> REQUIRED ACTION: Send back the whole listing untouched.

> STORED DATA:
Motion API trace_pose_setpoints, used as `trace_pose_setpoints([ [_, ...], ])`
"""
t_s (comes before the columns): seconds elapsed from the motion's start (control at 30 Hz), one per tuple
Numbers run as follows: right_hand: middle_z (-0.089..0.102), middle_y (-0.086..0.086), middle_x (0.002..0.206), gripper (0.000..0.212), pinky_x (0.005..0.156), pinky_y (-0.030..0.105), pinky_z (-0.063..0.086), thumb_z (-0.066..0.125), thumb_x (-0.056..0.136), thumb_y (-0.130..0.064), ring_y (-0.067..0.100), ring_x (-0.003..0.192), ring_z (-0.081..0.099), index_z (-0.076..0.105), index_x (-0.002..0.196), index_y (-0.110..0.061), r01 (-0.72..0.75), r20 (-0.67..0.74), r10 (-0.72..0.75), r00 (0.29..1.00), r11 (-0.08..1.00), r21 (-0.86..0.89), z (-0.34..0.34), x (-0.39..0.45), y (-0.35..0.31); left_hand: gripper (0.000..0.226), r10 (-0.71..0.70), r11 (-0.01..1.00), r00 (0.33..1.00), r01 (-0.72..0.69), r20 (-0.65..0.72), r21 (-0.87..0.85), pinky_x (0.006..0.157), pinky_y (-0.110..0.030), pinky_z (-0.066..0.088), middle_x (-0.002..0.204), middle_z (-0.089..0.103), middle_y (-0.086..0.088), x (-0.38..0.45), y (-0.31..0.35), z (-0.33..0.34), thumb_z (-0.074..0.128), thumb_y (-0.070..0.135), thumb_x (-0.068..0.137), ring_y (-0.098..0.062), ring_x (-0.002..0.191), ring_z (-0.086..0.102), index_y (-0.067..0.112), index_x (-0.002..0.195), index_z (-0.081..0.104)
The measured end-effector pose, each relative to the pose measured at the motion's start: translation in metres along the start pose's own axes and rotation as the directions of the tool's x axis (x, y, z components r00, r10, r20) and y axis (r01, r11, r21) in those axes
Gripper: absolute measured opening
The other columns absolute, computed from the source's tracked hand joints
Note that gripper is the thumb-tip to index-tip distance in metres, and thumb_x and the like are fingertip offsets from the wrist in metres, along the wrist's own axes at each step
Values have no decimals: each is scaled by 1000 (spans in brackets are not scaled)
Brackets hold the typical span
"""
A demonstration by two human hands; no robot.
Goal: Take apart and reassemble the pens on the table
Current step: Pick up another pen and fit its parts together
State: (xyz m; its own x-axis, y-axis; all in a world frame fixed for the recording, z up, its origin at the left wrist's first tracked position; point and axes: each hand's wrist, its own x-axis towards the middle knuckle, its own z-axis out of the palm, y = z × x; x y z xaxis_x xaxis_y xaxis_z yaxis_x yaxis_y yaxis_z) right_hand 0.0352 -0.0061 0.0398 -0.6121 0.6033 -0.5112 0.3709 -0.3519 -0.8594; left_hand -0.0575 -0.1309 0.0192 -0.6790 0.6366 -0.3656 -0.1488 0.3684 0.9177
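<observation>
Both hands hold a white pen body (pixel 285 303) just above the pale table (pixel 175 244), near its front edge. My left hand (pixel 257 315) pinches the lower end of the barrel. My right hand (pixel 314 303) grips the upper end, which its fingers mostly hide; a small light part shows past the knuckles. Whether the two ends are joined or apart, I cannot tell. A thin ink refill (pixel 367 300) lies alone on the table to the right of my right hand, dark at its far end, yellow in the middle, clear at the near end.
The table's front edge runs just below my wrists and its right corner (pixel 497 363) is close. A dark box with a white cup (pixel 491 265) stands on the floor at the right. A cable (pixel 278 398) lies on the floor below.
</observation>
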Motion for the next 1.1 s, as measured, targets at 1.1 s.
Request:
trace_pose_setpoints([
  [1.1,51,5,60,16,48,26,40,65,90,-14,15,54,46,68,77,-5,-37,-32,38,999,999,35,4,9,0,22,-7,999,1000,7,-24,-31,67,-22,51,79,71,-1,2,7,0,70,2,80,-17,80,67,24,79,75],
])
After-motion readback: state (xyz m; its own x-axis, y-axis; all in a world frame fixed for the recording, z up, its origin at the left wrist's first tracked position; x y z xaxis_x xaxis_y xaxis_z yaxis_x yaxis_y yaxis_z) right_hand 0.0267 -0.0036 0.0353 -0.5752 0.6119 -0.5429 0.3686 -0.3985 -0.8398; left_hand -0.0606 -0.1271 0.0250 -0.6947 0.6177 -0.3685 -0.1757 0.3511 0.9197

> RESULT OF THE EXERCISE:
Motion API trace_pose_setpoints, used as `trace_pose_setpoints([ [_, ...], ])`
"""
t_s (comes before the columns): seconds elapsed from the motion's start (control at 30 Hz), one per tuple
Numbers run as follows: right_hand: middle_z (-0.089..0.102), middle_y (-0.086..0.086), middle_x (0.002..0.206), gripper (0.000..0.212), pinky_x (0.005..0.156), pinky_y (-0.030..0.105), pinky_z (-0.063..0.086), thumb_z (-0.066..0.125), thumb_x (-0.056..0.136), thumb_y (-0.130..0.064), ring_y (-0.067..0.100), ring_x (-0.003..0.192), ring_z (-0.081..0.099), index_z (-0.076..0.105), index_x (-0.002..0.196), index_y (-0.110..0.061), r01 (-0.72..0.75), r20 (-0.67..0.74), r10 (-0.72..0.75), r00 (0.29..1.00), r11 (-0.08..1.00), r21 (-0.86..0.89), z (-0.34..0.34), x (-0.39..0.45), y (-0.35..0.31); left_hand: gripper (0.000..0.226), r10 (-0.71..0.70), r11 (-0.01..1.00), r00 (0.33..1.00), r01 (-0.72..0.69), r20 (-0.65..0.72), r21 (-0.87..0.85), pinky_x (0.006..0.157), pinky_y (-0.110..0.030), pinky_z (-0.066..0.088), middle_x (-0.002..0.204), middle_z (-0.089..0.103), middle_y (-0.086..0.088), x (-0.38..0.45), y (-0.31..0.35), z (-0.33..0.34), thumb_z (-0.074..0.128), thumb_y (-0.070..0.135), thumb_x (-0.068..0.137), ring_y (-0.098..0.062), ring_x (-0.002..0.191), ring_z (-0.086..0.102), index_y (-0.067..0.112), index_x (-0.002..0.195), index_z (-0.081..0.104)
The measured end-effector pose, each relative to the pose measured at the motion's start: translation in metres along the start pose's own axes and rotation as the directions of the tool's x axis (x, y, z components r00, r10, r20) and y axis (r01, r11, r21) in those axes
Gripper: absolute measured opening
The other columns absolute, computed from the source's tracked hand joints
Note that gripper is the thumb-tip to index-tip distance in metres, and thumb_x and the like are fingertip offsets from the wrist in metres, along the wrist's own axes at each step
Values have no decimals: each is scaled by 1000 (spans in brackets are not scaled)
Brackets hold the typical span
"""
A demonstration by two human hands; no robot.
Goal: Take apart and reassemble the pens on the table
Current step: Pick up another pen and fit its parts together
State: (xyz m; its own x-axis, y-axis; all in a world frame fixed for the recording, z up, its origin at the left wrist's first tracked position; point and axes: each hand's wrist, its own x-axis towards the middle knuckle, its own z-axis out of the palm, y = z × x; x y z xaxis_x xaxis_y xaxis_z yaxis_x yaxis_y yaxis_z) right_hand 0.0352 -0.0061 0.0398 -0.6121 0.6033 -0.5112 0.3709 -0.3519 -0.8594; left_hand -0.0575 -0.1309 0.0192 -0.6790 0.6366 -0.3656 -0.1488 0.3684 0.9177
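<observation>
Both hands hold a white pen body (pixel 285 303) just above the pale table (pixel 175 244), near its front edge. My left hand (pixel 257 315) pinches the lower end of the barrel. My right hand (pixel 314 303) grips the upper end, which its fingers mostly hide; a small light part shows past the knuckles. Whether the two ends are joined or apart, I cannot tell. A thin ink refill (pixel 367 300) lies alone on the table to the right of my right hand, dark at its far end, yellow in the middle, clear at the near end.
The table's front edge runs just below my wrists and its right corner (pixel 497 363) is close. A dark box with a white cup (pixel 491 265) stands on the floor at the right. A cable (pixel 278 398) lies on the floor below.
</observation>
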Motion for the next 1.1 s, as measured, targets at 1.1 s.
Request:
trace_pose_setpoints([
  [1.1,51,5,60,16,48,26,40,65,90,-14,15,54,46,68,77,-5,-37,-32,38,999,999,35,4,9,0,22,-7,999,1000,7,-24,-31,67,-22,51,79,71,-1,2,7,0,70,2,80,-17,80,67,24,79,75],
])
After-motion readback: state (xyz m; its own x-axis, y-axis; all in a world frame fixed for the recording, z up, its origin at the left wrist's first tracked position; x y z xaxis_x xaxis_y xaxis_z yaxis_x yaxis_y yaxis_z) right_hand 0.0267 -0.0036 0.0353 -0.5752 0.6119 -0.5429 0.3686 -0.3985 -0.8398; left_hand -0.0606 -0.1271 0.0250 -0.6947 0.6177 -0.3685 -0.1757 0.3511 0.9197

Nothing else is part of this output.